• [REQUIRED WORK]:
Type out the lines below exactly, pictures excluded.
________
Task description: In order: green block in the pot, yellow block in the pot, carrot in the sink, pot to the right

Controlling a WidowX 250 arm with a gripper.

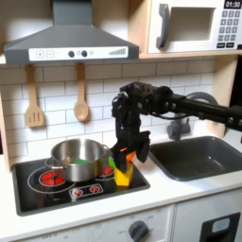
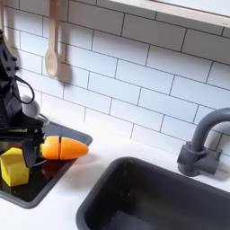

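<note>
Carrot [image 2: 63,147]: tapered, orange, lying beside yellow block [image 2: 13,167].

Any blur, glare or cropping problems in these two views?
The first exterior view is soft and low in detail, with bright reflections on the pot. The second exterior view is sharper on the carrot and yellow block, but the faucet and sink are cut off at the frame edge.

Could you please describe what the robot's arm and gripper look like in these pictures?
In the first exterior view the arm is all black: chunky, boxy joint housings linked by slim straight segments, with a matte finish. The gripper is black too, a compact block ending in short fingers. In the second exterior view, thin black cables loop along the black body. No markings can be made out.
</note>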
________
• [RESPONSE BELOW]:
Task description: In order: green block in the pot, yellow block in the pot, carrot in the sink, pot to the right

Controlling a WidowX 250 arm with a gripper.


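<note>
Carrot [image 2: 63,147]: tapered, orange, lying beside yellow block [image 2: 13,167].

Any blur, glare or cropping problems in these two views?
The first exterior view is soft and low in detail, with bright reflections on the pot. The second exterior view is sharper on the carrot and yellow block, but the faucet and sink are cut off at the frame edge.

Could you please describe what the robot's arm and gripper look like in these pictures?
In the first exterior view the arm is all black: chunky, boxy joint housings linked by slim straight segments, with a matte finish. The gripper is black too, a compact block ending in short fingers. In the second exterior view, thin black cables loop along the black body. No markings can be made out.
</note>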

Nothing remains to be done in this exercise.